Нерешительно потянув левую руку вперед к белке, он заметил, что та перестраивается так, чтобы можно было сесть к нему в ладонь. Улыбка и пронзающая боль, грызун прокусил нежные кистевые тылы до крови. Илья ахнул и, не думая вовсе, с глубокой досады хлопнул окровавленной ладонью по стволу дерева.
И в тот самый момент, когда рука паренька сошлась с древесной корой, произошло нечто из ряда вон. Во-первых, Илью тут же отбросило назад: так, точно кто-то его сильно толкнул в грудь. Во-вторых, в миг соприкосновения ладони и дерева от этой самой точки их соединения разошлось по всему лесу призрачное мерцание яркости самых скромных звезд, в долю секунды оно тусклым сиянием осветило каждый уголок в Пиковом лесу и исчезло в небытие столь же молниеносно, сколь возникло из этого самого ниоткуда.

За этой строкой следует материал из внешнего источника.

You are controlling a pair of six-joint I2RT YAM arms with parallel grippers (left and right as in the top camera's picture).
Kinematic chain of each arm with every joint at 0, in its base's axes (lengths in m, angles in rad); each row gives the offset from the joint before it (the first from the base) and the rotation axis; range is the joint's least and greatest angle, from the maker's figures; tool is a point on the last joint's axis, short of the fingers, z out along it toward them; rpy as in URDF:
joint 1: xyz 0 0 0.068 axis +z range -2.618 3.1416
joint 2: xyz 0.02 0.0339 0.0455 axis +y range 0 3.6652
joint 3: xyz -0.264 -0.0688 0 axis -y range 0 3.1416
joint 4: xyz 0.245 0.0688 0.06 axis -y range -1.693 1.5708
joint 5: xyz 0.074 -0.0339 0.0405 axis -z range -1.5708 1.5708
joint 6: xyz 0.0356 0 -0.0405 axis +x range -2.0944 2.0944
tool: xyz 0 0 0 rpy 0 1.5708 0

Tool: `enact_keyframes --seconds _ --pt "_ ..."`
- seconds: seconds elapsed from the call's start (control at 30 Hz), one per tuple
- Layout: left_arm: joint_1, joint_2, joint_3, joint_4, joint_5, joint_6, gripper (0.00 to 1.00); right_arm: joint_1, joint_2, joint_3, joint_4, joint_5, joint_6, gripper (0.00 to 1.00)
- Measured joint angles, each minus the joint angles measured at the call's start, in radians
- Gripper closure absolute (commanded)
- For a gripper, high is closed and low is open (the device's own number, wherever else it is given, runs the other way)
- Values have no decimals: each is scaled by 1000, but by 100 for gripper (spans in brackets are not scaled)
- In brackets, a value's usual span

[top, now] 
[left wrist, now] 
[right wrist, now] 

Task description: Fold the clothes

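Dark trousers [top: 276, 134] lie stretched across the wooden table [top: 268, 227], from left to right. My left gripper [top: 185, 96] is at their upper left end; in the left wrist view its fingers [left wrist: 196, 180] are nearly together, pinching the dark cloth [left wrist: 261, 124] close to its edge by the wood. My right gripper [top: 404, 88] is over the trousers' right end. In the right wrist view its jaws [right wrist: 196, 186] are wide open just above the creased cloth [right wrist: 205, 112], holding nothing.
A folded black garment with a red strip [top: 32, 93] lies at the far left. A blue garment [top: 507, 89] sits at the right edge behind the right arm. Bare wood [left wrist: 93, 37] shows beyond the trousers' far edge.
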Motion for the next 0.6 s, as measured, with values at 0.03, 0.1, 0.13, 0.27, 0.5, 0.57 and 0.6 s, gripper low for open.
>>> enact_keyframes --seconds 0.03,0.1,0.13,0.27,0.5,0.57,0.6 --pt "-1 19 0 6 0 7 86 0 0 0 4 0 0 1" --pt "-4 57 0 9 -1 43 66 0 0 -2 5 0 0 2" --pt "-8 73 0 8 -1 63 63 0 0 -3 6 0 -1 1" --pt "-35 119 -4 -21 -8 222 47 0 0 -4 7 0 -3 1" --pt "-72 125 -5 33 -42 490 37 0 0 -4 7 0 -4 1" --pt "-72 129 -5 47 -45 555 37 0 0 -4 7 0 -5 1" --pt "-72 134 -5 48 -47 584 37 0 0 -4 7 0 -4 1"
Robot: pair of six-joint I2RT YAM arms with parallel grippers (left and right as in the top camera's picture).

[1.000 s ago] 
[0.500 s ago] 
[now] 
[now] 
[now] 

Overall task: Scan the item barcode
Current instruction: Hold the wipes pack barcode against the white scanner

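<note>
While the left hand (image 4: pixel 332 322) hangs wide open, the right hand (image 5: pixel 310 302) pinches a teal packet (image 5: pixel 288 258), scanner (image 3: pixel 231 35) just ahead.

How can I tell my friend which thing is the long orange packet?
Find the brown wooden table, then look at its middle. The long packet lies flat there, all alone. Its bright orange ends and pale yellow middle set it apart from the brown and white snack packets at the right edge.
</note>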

Кое-как поднявшись, паренек увидел последнюю странность и, забегая на мгновение вперед, можно с конкретной уверенностью сказать: это его и доконало. Наглая белка, которая уже давно должна была скрыться, тихо посмеиваясь над глупой громадиной, застыла на месте. Не моргала. Не дышала. Точно окаменела. Так оно и было.
Илья не мог бежать, он боялся бежать. Бежать по лесу значило для него верное заплутание и смерть. Но сердце колотилось бешено, пятицвейговые глаза таращились на окружающий мир истинно по-совиному, лихорадочно отыскивая ориентиры обратного пути. Несмотря на то, что дорога "туда" заняла у Ильи всего полтора часа, назад он возвращался целых три. Промерзший насквозь, испачканный и сломленный морально, он вышел к генеральным воротам только в утренних сумерках.
- Камень, - прохрипел он, хватаясь за сердце.
Фонарь погас. Обросшая морда Ильи Горохова плюхнулась аккурат в свежий навоз.